Retype every line from the start of the entries below down to the line with "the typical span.", both ends included; skip the pictures.

[[ RECORD SET open ]]

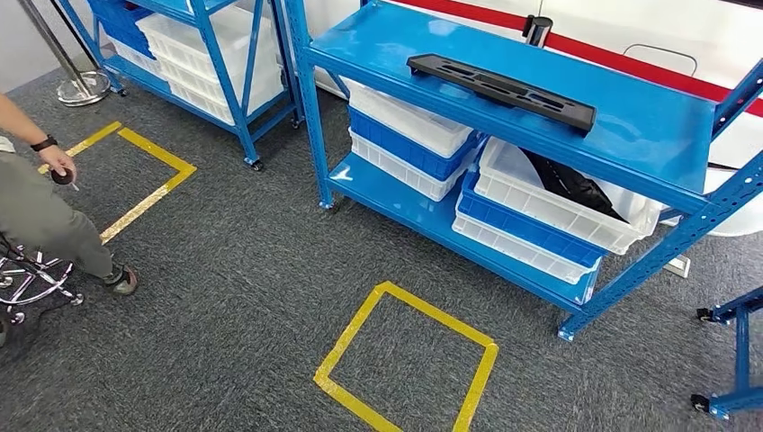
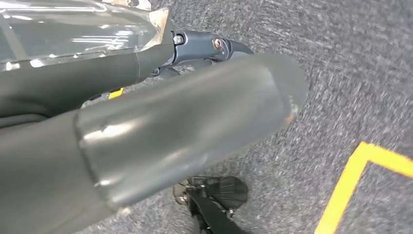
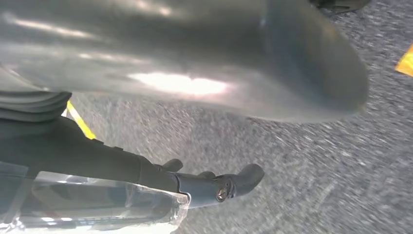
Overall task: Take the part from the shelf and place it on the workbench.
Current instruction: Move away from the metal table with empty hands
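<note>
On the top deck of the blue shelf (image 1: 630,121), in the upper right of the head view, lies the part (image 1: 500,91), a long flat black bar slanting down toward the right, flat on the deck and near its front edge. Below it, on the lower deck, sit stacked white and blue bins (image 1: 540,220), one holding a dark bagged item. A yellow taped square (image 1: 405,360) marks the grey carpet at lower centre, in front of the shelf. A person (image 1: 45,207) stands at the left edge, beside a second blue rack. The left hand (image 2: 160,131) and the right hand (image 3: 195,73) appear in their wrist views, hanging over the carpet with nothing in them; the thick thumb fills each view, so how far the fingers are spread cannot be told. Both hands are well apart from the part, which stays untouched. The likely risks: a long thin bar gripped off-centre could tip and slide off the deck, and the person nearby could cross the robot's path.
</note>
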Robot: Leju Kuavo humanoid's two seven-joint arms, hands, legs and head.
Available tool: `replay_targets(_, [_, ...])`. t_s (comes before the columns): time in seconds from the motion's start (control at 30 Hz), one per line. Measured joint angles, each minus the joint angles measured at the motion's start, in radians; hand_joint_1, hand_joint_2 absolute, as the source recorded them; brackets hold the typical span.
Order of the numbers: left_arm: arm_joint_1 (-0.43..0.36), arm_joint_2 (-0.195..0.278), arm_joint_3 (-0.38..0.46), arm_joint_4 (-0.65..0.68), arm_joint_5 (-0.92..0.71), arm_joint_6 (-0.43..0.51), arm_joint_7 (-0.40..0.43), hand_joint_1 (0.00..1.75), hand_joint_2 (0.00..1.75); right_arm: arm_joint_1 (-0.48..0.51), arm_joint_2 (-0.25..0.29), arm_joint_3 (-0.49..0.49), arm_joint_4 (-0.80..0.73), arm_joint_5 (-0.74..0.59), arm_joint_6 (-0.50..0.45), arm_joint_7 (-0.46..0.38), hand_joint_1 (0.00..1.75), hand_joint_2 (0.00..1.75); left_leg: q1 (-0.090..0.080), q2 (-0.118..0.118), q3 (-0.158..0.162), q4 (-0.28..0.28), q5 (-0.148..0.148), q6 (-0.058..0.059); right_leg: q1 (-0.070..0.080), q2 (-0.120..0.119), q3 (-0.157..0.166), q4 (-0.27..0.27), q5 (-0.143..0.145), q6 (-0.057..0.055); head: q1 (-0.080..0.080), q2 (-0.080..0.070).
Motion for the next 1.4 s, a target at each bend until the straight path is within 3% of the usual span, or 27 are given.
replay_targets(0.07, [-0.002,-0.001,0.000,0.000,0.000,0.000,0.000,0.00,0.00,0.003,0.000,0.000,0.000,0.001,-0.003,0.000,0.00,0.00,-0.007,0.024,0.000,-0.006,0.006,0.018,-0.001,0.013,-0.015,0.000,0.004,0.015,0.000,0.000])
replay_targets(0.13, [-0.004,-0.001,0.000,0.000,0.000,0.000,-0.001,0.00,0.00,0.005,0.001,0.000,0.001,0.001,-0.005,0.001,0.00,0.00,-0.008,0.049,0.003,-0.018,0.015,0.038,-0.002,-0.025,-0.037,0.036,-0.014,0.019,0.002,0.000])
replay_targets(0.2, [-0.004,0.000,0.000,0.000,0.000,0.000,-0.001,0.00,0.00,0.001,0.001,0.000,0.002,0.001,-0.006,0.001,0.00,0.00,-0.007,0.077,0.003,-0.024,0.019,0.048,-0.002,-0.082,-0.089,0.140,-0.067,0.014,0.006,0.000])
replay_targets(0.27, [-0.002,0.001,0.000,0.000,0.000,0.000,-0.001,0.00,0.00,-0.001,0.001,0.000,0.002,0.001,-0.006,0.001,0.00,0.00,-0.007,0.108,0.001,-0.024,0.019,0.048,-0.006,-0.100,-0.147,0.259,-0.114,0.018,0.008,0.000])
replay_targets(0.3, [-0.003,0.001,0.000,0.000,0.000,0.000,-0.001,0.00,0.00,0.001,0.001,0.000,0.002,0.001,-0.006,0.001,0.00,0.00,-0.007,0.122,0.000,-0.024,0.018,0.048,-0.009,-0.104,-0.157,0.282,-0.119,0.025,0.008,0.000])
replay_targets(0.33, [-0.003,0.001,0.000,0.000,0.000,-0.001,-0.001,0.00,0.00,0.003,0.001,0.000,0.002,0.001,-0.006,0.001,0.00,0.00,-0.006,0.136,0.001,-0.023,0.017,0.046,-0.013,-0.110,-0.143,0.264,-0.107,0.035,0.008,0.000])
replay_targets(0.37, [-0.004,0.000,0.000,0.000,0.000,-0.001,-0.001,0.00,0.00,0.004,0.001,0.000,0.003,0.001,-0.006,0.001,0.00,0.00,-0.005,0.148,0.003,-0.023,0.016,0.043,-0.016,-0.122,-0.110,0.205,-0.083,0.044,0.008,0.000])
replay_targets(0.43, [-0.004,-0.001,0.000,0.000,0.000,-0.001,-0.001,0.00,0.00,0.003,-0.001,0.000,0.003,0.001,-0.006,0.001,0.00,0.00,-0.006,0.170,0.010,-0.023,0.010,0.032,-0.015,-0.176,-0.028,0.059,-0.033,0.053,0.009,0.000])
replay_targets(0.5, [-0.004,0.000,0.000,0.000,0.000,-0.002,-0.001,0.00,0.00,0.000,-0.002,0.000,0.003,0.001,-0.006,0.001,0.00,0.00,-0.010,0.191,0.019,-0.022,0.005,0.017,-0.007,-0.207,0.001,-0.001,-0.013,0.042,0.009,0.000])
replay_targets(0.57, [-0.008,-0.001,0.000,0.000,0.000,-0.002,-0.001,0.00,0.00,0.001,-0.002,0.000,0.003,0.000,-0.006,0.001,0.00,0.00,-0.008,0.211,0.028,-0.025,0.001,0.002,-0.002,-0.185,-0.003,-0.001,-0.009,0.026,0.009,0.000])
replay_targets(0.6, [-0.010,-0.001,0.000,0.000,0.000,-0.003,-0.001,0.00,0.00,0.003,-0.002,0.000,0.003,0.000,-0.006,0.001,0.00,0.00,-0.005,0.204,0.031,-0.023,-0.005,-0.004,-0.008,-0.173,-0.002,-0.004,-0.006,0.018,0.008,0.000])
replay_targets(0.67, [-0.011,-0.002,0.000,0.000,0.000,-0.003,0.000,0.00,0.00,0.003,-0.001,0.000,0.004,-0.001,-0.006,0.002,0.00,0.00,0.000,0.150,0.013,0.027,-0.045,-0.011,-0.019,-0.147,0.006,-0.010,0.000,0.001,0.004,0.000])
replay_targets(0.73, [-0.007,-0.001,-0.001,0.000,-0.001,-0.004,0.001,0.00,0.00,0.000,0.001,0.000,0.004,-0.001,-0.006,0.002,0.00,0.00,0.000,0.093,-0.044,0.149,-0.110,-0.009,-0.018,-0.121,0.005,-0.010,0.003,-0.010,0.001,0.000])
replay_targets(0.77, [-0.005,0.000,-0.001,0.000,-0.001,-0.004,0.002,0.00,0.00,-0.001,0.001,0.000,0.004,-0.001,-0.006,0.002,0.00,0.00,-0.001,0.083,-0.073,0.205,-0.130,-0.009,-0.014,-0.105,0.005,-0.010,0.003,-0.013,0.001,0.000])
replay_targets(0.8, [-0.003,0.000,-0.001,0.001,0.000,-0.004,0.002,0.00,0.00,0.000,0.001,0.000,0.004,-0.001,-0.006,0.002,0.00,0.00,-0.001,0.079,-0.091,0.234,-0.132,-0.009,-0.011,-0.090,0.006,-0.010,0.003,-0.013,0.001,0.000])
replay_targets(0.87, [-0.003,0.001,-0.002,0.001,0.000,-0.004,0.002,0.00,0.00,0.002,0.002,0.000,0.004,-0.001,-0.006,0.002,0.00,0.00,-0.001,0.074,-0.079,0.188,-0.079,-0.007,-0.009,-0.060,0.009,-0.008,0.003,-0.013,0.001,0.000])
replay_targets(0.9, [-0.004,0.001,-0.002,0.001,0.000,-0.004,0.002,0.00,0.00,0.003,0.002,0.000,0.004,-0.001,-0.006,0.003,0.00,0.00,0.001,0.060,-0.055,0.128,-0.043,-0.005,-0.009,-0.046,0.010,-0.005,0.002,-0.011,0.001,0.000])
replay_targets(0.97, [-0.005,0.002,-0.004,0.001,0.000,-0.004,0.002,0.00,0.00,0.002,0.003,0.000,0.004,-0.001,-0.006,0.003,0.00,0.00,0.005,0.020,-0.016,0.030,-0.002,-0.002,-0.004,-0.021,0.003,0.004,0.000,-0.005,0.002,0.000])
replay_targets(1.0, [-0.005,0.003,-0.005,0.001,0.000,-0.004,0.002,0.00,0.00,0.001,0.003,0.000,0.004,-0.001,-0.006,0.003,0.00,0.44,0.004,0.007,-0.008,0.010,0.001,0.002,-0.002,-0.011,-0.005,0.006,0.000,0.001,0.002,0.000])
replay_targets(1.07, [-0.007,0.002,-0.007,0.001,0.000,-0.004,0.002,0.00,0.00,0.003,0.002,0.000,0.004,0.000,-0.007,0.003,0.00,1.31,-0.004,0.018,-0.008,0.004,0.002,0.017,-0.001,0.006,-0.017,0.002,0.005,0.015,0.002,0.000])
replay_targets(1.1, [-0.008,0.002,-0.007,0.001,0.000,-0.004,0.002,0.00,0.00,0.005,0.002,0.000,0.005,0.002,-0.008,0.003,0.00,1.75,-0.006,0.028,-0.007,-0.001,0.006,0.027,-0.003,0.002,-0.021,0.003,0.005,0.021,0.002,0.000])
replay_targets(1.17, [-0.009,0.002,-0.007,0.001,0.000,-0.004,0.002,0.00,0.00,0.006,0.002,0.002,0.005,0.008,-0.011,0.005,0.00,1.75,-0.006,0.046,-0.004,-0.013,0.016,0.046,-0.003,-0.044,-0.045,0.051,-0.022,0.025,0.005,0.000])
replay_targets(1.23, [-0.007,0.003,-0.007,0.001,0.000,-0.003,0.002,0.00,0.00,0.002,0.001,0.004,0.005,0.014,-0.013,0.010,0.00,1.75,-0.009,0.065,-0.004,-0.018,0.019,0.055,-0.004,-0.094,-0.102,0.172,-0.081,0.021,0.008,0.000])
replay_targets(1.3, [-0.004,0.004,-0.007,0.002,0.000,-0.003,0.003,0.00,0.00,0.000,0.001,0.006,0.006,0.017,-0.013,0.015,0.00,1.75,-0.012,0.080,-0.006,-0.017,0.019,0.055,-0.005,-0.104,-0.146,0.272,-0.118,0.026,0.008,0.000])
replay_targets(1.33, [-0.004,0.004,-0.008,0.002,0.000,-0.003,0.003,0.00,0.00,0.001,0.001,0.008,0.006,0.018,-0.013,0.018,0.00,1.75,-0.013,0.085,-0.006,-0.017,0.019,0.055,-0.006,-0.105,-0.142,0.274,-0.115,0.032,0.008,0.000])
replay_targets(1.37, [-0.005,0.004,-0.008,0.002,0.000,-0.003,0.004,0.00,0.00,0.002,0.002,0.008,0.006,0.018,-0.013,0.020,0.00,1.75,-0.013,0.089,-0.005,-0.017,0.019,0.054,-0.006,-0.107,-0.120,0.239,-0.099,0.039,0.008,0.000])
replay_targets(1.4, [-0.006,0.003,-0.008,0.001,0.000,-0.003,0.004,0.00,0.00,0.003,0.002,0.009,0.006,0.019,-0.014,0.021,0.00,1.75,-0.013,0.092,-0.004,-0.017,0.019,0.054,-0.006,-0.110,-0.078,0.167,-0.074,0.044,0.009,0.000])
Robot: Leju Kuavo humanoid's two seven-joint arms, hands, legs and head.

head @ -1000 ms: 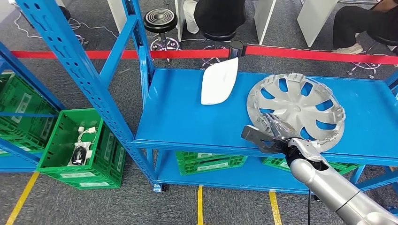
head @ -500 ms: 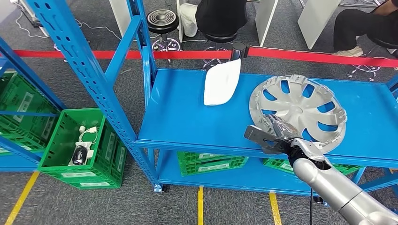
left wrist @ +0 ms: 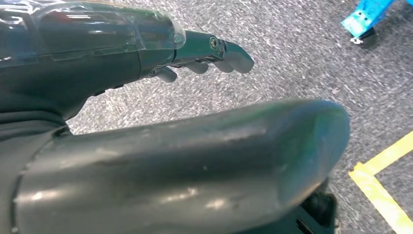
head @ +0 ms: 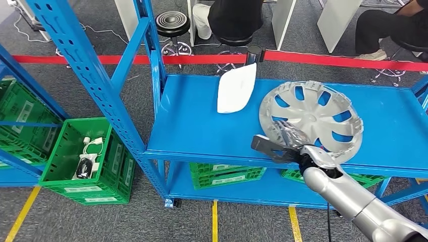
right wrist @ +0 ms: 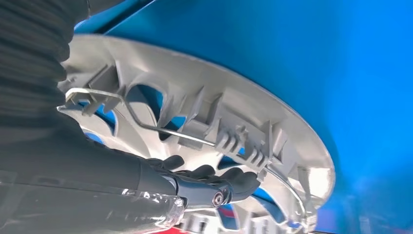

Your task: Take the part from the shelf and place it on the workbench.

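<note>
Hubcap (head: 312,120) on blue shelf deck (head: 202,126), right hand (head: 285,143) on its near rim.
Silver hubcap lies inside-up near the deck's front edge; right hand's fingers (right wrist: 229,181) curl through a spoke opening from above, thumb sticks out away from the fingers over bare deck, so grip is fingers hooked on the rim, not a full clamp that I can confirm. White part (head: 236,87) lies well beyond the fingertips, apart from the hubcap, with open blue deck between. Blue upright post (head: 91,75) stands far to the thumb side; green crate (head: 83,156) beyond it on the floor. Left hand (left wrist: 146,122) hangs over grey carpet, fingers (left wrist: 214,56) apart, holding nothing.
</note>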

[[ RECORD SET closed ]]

● **REPLY TO THE TASK**:
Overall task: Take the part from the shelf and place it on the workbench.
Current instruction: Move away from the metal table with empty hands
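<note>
On the top deck of the blue shelf (image 1: 630,121), in the upper right of the head view, lies the part (image 1: 500,91), a long flat black bar slanting down toward the right, flat on the deck and near its front edge. Below it, on the lower deck, sit stacked white and blue bins (image 1: 540,220), one holding a dark bagged item. A yellow taped square (image 1: 405,360) marks the grey carpet at lower centre, in front of the shelf. A person (image 1: 45,207) stands at the left edge, beside a second blue rack. The left hand (image 2: 160,131) and the right hand (image 3: 195,73) appear in their wrist views, hanging over the carpet with nothing in them; the thick thumb fills each view, so how far the fingers are spread cannot be told. Both hands are well apart from the part, which stays untouched. The likely risks: a long thin bar gripped off-centre could tip and slide off the deck, and the person nearby could cross the robot's path.
</note>
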Robot: Leju Kuavo humanoid's two seven-joint arms, hands, legs and head.
Available tool: `replay_targets(_, [_, ...])`. t_s (comes before the columns): time in seconds from the motion's start (control at 30 Hz), one per line. Measured joint angles, each minus the joint angles measured at the motion's start, in radians; hand_joint_1, hand_joint_2 absolute, as the source recorded them; brackets hold the typical span.

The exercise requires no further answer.